Ciò che attanagliava il regista di Shining era una questione cruciale per il film. Intendeva creare una fiaba oscura ma assolutamente dolce e rincuorante, aggettivi forse poco adatti al resto della sua filmografia. Spielberg, però, sarebbe perfetto per un progetto simile. I due quindi si sono parlati più volte nel corso di due decenni, in particolare immediatamente dopo il rilascio di E.T. e poi di Jurassic Park. Spielberg però rifiutò più volte di dirigere l’adattamento, cercando di convincere il suo collega che era all’altezza delle sue ambizioni. Così Kubrick predispose l’inizio della produzione dopo aver girato Eyes Wide Shut, per poi morire, lasciando la sua opera incompiuta. Almeno, la sua. A.I. ha visto la luce del giorno grazie a Steven Spielberg, che ha raccolto la sua eredità e ne ha reso omaggio.
A.I. è un film controverso sotto molti punti di vista, a causa di toni contrastanti e da tanti piccoli compromessi a livello estetico e narrativo. Tuttavia, nonostante i difetti della pellicola, A.I. mostra in modo genuino e commovente quel bisogno del reale e del familiare di cui abbiamo discusso finora.
David, il bambino robot protagonista, spende buona parte del film alla ricerca della Fata Turchina, capace di trasformarlo finalmente in un ragazzo vero e di poter essere finalmente amato appieno dalla madre. Riesce a trovarla quindi, nelle profondità della città sommersa, tra i relitti di quello che una volta è un luna park. È solo una statua, costruita in un parco giochi ispirato dalla favola di Collodi. David però non demorde, e inizia a pregare.
“Ti prego, ti prego, ti prego, fa’ di me un vero autentico bambino!”
David continuerà a pregare per migliaia di anni, senza demordere. Il suo desiderio di una famiglia, di essere amato, come unica fonte di energia, instancabile e inesauribile. Un gesto genuino e profondamente dolce, sprecato davanti a un cupo e macabro simbolo di una società decaduta e di un destino incurante.
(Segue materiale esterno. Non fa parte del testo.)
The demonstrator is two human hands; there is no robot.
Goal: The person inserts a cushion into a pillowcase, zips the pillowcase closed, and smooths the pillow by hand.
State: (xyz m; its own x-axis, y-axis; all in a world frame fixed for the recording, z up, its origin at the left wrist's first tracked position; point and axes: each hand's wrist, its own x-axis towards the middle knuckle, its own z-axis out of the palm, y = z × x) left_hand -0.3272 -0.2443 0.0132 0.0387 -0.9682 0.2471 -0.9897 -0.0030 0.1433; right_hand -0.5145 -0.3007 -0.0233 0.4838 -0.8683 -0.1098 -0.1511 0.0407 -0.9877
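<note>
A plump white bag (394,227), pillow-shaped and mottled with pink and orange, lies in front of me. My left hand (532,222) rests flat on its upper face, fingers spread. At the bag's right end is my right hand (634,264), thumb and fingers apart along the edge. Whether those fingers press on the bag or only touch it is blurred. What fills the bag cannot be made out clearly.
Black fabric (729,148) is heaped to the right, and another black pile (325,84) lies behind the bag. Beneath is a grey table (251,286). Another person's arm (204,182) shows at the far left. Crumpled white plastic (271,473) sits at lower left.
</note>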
Pinocchio non mente più, il suo naso non si allunga, ma rimarrà un pezzo di legno.
Quel desiderio di una famiglia, di un amore vero, brucia ardentemente dentro David e dentro altri importanti protagonisti dei film di Spielberg, perché essi rappresentano forse il più grande desiderio del regista stesso. Vivere con la testa fra le nuvole, tra avventure spaziali e favole moderne, consapevole che la realtà e l’amore ci aspettano a terra. Chiamatela Sindrome di Peter Pan, se volete. Passiamo buona parte dell’infanzia desiderando di crescere. Iniziamo a bere e a fumare da adolescenti per sembrare più grandi, mentre i grandi sognano i rimpianti dell’infanzia.
C’è qualcosa di ironico e prezioso in questa dicotomia, una leggerezza di vita destinata ad essere persa. Spielberg, attraverso la sua specifica impronta narrativa, rappresenta una voce paterna calda e rassicurante. Non dobbiamo per forza crescere in fretta, la vita lo farà per noi col tempo. I padri se ne andranno e le madri moriranno. Quindi perché dire già addio alla nostra gioia infantile, perché dire addio alle favole che ci fanno dormire sonni tranquilli? Magari, leggendole e reinterpretandole oggi, con gli occhi di un adulto e il sorriso di un ragazzo, possiamo trovare di nuovo quella leggerezza, quel senso di meraviglia che ci aiuta a scoprire il mondo e noi stessi. Se c’era una volta un “e tutti vissero felici e contenti“, si può sempre ritrovare, finché si è pronti ad accettare qualcosa di magico.